The reason Grace can’t go in the house isn’t because it’s haunted, but because it’s the place she was abused as a child. At this moment, we see the ripple effect of Grace’s childhood abuse on Daisy’s life and their relationship with one another. And while we can’t excuse all of Grace’s toxic behavior as a parent, this new understanding of her character feels earned, and answers why she is the way she is. Daisy and Grace’s relationship after this moment is by no means perfect — there are still years of baggage to unpack between them, after all — but there is a decisive shift in their relationship and appreciation for one another after learning these things about each other. 
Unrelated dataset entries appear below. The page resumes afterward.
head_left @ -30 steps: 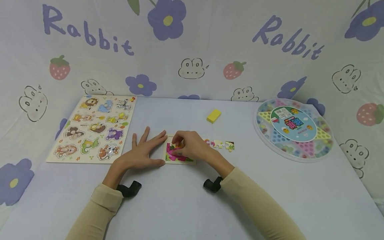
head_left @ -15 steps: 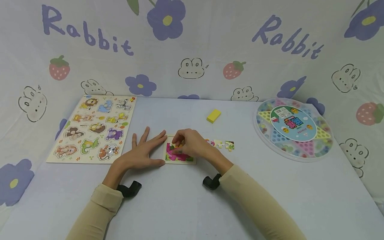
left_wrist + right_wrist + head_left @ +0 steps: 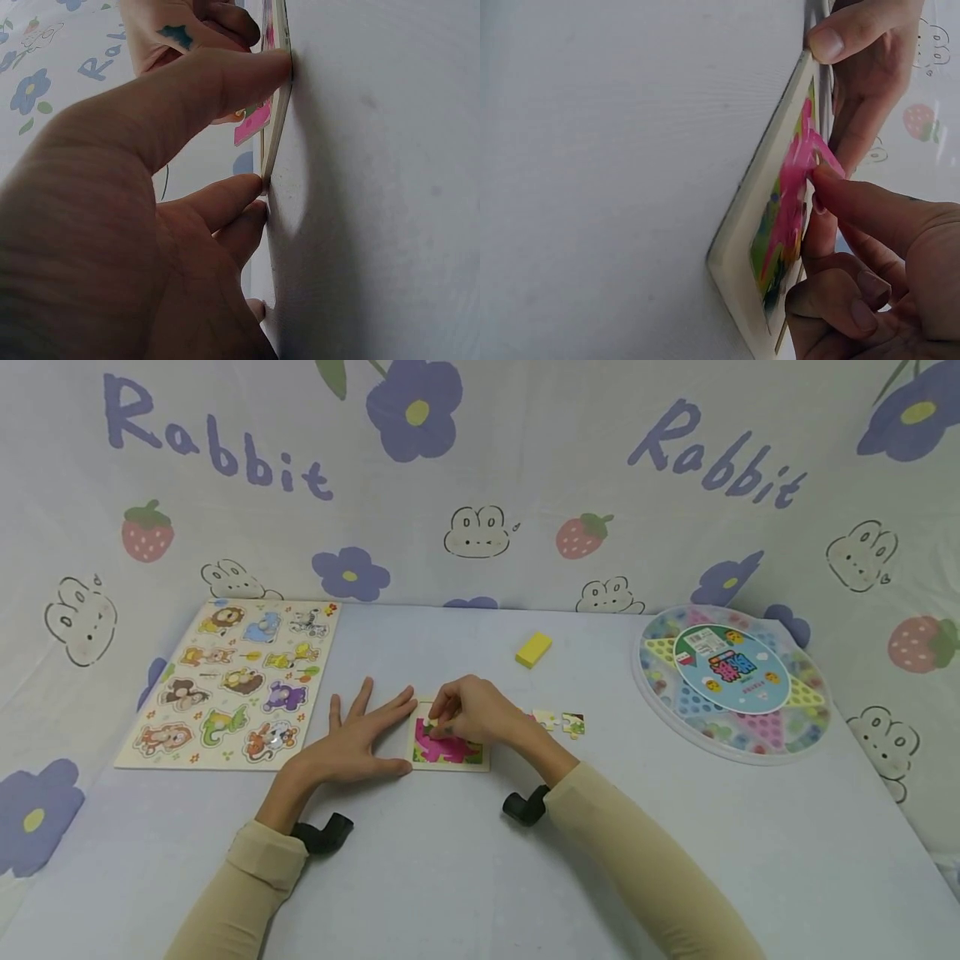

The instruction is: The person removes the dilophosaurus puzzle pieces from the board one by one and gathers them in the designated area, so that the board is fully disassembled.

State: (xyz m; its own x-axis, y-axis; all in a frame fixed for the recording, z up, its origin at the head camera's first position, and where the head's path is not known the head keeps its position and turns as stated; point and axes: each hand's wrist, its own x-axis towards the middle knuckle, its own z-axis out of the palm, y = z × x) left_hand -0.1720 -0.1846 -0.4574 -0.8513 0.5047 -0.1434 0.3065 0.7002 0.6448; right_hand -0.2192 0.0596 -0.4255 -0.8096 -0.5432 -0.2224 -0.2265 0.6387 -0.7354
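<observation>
A small framed jigsaw puzzle [image 3: 450, 767] with a pink picture lies at the middle of the table. My left hand [image 3: 352, 747] spreads flat beside it, thumb and index fingertip against its left edge. My right hand [image 3: 476, 714] is over the upper part of the puzzle, pinching a pink jigsaw piece [image 3: 829, 156] between thumb and finger. In the left wrist view that pink piece [image 3: 253, 124] tilts up from the frame. Right of the right wrist lie loose jigsaw pieces [image 3: 573, 725], partly hidden by the forearm.
An animal puzzle board [image 3: 255, 702] lies at the left. A yellow block [image 3: 534, 650] sits behind the loose pieces. At the right is a round, clear-rimmed board game box [image 3: 761, 731]. A printed cloth [image 3: 517, 443] hangs along the back edge.
My right hand has shifted slightly up and away, showing more of the pink picture beneath it. The left hand stays in place at the frame's edge.
</observation>
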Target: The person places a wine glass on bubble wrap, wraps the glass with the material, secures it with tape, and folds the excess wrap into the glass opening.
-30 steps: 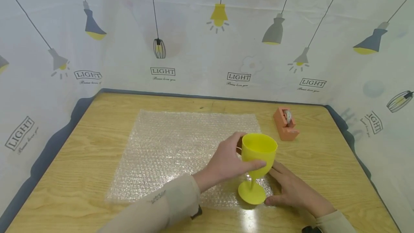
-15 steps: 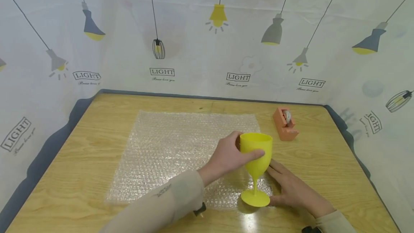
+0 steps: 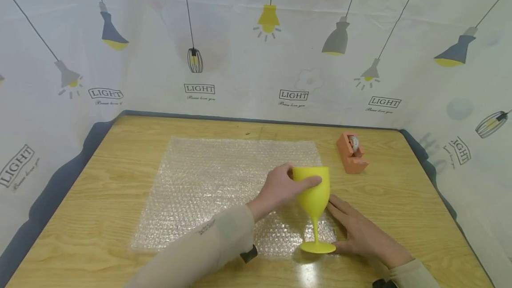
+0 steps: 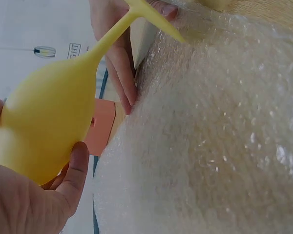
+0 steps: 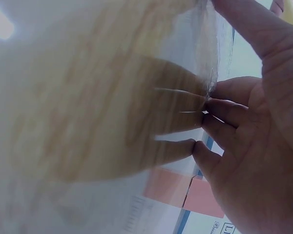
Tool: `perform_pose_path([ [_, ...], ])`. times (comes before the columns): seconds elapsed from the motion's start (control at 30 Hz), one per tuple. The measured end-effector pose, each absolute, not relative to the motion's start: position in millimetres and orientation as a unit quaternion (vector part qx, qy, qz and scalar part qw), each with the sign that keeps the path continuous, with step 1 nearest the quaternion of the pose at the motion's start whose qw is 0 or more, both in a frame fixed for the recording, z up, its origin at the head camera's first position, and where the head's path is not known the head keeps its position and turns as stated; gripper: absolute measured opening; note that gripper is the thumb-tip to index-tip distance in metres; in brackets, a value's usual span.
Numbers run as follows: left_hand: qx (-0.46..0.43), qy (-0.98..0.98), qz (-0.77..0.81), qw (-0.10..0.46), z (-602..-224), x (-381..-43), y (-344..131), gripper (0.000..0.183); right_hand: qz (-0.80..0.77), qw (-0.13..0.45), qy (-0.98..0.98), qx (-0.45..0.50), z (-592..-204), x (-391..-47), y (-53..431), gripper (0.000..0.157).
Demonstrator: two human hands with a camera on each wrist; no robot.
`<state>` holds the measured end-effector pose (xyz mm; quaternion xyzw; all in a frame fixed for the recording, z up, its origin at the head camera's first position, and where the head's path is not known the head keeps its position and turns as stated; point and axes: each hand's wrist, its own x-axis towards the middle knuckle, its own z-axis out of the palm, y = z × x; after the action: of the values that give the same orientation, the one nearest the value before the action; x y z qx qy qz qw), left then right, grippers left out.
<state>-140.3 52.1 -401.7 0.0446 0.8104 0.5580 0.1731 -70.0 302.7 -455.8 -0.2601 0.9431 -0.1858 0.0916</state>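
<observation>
My left hand (image 3: 282, 188) grips a yellow plastic goblet (image 3: 314, 199) by the bowl, thumb on one side and fingers on the other. The goblet stands upright in the air, its round foot close over the near right corner of a clear bubble wrap sheet (image 3: 208, 190). In the left wrist view, the goblet's bowl (image 4: 49, 117) fills the space between thumb and fingers. Beside the foot, my right hand (image 3: 360, 230) rests at the sheet's right edge with its fingers straight. The right wrist view shows those fingertips (image 5: 212, 124) against the surface at the wrap's edge.
An orange tape dispenser (image 3: 352, 154) with a roll in it stands at the back right of the wooden table (image 3: 92, 199). A white curtain (image 3: 240, 34) printed with lamps encloses the back and sides.
The goblet has tipped from leaning toward me to upright, so its opening no longer shows. Its bowl has shifted slightly left with my left hand. The right hand has stayed by the wrap's edge.
</observation>
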Motion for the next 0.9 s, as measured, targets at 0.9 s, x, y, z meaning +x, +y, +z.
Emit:
perform_pose_path([
  [0.9,-0.027,0.816,0.522,0.246,-414.5,-163.7,59.1,0.068,-0.2,0.109,0.943,-0.242,-452.7,-68.6,300.7,0.12],
])
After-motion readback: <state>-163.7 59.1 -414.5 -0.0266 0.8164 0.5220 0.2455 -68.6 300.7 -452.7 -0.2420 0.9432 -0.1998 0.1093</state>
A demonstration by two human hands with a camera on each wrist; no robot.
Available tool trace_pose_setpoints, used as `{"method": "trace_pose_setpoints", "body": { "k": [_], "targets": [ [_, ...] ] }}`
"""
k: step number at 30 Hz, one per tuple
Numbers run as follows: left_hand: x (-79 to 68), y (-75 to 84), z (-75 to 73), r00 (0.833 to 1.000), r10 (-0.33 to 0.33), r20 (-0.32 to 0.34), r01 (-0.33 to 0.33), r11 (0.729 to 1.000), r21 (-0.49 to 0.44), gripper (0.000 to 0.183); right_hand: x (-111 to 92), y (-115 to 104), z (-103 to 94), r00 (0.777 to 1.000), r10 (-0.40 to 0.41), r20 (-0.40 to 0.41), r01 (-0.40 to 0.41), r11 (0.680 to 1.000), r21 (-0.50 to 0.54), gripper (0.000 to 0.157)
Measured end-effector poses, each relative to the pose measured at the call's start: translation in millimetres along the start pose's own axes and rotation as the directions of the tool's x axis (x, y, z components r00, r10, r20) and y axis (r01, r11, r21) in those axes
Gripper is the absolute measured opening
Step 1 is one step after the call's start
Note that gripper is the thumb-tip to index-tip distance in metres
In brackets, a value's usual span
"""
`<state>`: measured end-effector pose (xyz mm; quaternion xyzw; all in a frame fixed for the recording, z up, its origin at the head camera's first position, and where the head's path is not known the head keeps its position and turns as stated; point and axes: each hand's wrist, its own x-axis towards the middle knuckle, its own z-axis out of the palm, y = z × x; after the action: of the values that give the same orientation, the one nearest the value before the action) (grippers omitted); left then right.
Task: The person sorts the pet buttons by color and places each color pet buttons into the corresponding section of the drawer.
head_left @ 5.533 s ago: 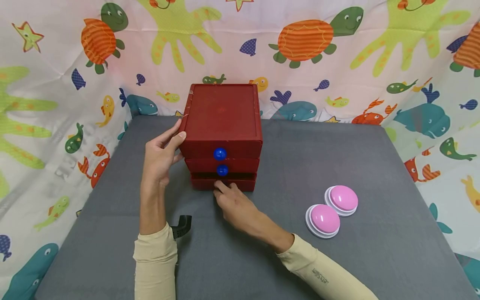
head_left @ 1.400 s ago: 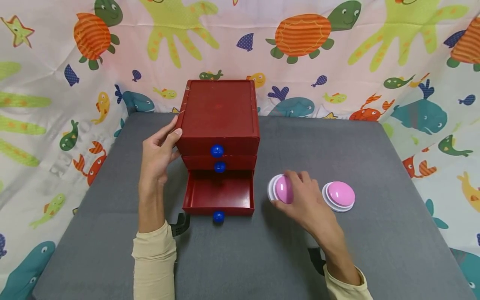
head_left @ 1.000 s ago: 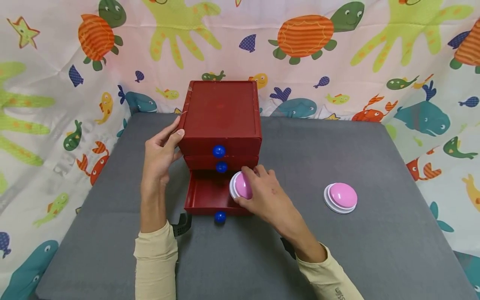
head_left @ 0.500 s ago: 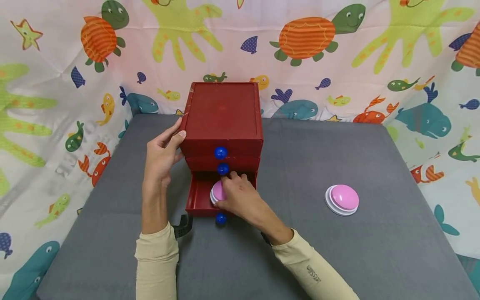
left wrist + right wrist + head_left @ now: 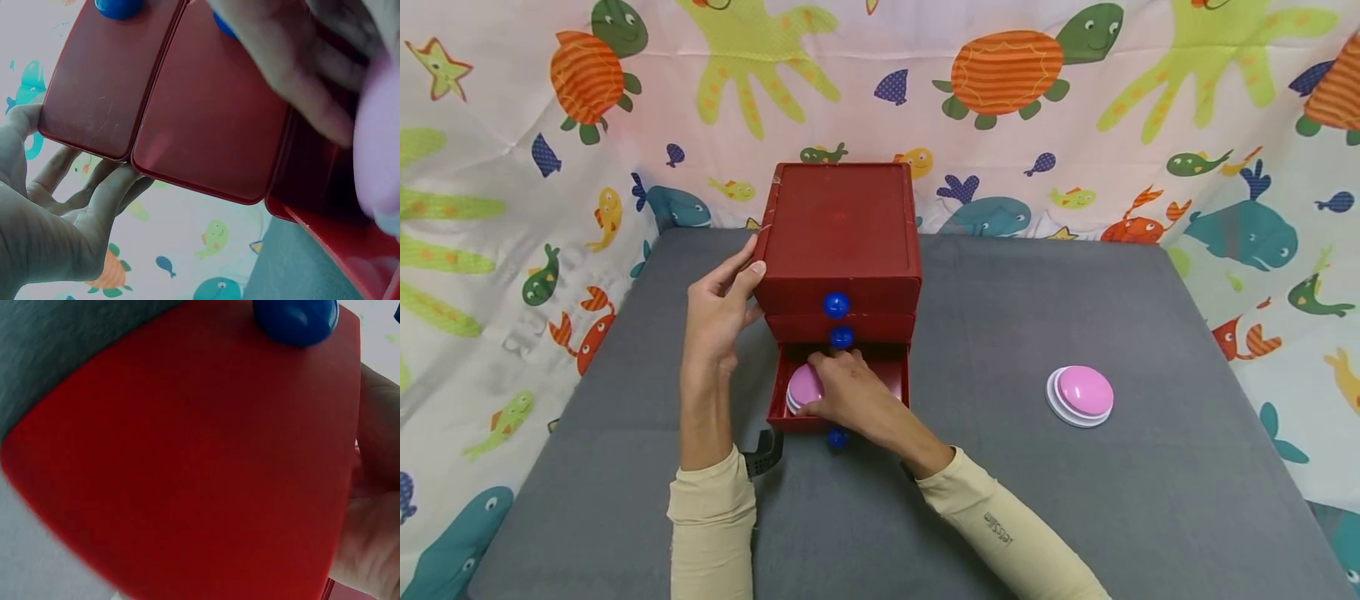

Just as Daisy has felt alone her entire life in her ability to see the dead, it can be just as isolating to keep experiences like hers and Grace’s holed-up inside — and, as is explored through Daisy and Grace’s relationship, doing so can have lasting consequences on those close to us as well. “Delicious Monsters” is so much more than just another YA horror story, and its “ghosts” are so much more than just ghouls — they are forgotten girls, family secrets and the painful truths we can’t admit to even ourselves. And it reminds us that just as the ghosts of the novel can become corporeal, sometimes our ghosts have a physical form, too — oftentimes the things that scare us the most aren’t dead people, but the ones that are still alive.